Your task is to copy the stretch of lines in the records below that begins with the line containing "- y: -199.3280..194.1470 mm" and ends with the line containing "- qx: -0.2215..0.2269", exactly as written, with nothing added.

◆ Stored records:
_ _ _ _

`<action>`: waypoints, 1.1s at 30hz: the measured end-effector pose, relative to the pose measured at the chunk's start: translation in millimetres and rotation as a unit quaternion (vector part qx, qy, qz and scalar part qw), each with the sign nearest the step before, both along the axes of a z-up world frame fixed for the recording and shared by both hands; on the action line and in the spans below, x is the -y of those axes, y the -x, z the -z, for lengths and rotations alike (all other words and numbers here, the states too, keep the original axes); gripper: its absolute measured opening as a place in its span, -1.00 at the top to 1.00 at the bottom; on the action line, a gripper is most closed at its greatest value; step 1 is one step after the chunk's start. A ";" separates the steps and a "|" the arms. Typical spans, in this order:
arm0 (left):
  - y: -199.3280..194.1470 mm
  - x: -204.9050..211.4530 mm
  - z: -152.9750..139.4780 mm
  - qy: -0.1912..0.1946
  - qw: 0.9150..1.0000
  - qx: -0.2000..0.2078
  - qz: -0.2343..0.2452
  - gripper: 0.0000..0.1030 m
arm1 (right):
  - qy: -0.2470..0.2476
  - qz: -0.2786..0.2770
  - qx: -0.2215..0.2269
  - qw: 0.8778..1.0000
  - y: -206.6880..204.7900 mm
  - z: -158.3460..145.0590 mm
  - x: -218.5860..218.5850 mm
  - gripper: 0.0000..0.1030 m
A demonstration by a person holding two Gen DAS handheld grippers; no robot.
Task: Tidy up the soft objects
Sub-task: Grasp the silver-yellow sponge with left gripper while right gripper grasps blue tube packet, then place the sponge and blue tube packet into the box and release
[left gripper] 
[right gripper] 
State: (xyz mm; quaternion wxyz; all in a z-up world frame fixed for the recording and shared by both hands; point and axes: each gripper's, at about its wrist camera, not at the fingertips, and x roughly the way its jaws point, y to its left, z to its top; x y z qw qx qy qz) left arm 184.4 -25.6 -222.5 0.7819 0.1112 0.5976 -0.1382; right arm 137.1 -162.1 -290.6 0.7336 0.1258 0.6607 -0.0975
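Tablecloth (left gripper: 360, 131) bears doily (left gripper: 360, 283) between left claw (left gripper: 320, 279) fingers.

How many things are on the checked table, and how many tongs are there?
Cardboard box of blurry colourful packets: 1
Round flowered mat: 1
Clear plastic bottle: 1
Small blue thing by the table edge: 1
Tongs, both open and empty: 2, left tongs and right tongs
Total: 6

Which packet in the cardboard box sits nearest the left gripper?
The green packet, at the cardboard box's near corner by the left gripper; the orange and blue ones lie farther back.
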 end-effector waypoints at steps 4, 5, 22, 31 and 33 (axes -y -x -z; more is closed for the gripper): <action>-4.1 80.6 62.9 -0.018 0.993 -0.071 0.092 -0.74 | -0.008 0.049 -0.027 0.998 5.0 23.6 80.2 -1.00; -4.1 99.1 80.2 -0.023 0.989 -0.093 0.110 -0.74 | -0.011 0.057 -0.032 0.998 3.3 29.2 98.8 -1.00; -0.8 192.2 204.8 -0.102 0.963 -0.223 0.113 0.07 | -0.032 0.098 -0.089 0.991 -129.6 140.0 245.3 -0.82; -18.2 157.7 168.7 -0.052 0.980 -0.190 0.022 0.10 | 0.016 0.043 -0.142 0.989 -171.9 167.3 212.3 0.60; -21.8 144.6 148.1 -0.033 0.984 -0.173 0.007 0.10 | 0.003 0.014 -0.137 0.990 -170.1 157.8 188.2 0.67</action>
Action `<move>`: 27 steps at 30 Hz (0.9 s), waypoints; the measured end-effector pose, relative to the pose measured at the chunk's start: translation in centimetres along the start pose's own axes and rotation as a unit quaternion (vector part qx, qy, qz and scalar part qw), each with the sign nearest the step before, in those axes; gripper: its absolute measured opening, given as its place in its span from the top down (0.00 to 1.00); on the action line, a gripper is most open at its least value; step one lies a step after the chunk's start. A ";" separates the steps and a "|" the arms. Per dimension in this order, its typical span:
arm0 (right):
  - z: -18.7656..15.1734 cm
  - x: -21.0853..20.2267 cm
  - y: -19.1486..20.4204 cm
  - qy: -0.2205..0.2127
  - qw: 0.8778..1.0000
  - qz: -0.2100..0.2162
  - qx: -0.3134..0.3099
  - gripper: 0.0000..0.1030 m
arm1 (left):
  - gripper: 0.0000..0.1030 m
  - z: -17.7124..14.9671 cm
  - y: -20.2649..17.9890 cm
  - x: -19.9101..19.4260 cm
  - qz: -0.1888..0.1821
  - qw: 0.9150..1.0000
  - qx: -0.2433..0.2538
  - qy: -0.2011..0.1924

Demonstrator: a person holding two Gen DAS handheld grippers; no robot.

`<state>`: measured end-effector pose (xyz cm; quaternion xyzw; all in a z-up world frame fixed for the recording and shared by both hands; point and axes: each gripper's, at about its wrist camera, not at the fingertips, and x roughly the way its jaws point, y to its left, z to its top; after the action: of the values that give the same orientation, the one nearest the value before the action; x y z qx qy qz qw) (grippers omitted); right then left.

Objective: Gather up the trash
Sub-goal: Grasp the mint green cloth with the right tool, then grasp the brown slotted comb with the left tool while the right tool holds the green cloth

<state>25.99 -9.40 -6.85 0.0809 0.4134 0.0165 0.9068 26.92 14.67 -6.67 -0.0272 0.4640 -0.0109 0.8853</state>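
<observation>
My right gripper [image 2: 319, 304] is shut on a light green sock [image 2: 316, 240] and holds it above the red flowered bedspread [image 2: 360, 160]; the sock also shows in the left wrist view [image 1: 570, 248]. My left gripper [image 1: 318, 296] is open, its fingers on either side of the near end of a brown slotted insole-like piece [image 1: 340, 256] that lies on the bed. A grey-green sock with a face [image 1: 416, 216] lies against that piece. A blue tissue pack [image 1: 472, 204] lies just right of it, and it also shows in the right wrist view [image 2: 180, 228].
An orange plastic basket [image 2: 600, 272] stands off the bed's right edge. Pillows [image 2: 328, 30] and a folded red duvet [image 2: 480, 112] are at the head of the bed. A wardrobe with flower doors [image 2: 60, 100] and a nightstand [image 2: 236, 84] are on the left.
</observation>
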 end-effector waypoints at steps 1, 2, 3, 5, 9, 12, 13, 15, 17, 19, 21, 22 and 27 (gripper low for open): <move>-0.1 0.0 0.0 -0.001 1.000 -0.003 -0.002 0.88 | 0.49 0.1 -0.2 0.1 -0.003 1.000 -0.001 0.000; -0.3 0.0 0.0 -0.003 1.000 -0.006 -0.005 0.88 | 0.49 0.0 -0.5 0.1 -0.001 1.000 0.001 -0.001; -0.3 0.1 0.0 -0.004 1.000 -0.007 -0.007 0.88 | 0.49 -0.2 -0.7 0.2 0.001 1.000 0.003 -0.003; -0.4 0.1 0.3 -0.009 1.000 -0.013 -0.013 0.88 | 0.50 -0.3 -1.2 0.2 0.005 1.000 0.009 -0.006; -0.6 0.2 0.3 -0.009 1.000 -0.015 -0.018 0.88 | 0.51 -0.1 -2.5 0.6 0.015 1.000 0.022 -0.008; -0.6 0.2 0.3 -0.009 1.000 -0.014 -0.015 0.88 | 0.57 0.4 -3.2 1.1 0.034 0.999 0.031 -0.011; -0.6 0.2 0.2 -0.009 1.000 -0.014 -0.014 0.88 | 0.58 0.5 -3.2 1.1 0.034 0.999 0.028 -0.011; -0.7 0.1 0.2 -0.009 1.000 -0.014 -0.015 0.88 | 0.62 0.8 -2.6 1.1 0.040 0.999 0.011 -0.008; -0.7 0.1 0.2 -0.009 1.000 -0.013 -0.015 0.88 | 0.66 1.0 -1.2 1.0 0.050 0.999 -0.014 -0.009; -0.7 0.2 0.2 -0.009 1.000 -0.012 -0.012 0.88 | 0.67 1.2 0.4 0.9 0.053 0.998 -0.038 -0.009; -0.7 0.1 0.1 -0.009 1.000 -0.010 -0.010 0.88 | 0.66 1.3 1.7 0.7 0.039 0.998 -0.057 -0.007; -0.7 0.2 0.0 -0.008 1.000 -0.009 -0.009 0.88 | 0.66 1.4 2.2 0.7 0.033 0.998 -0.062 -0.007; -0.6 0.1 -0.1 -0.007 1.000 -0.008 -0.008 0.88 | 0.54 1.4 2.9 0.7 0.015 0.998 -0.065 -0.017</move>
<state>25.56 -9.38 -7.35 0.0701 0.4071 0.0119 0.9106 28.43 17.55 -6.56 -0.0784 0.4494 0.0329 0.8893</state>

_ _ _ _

◆ OUTPUT:
  - y: -199.3280..194.1470 mm
  - x: -204.9050..211.4530 mm
  - z: -152.9750..139.4780 mm
  - qy: -0.1912..0.1946
  - qw: 0.9150..1.0000
  - qx: -0.2000..0.2078
  - qz: -0.2343..0.2452
  - gripper: 0.0000..0.1030 m
arm1 (right):
  - qy: -0.2470..0.2476
  - qz: -0.2786..0.2770
  - qx: -0.2215..0.2269

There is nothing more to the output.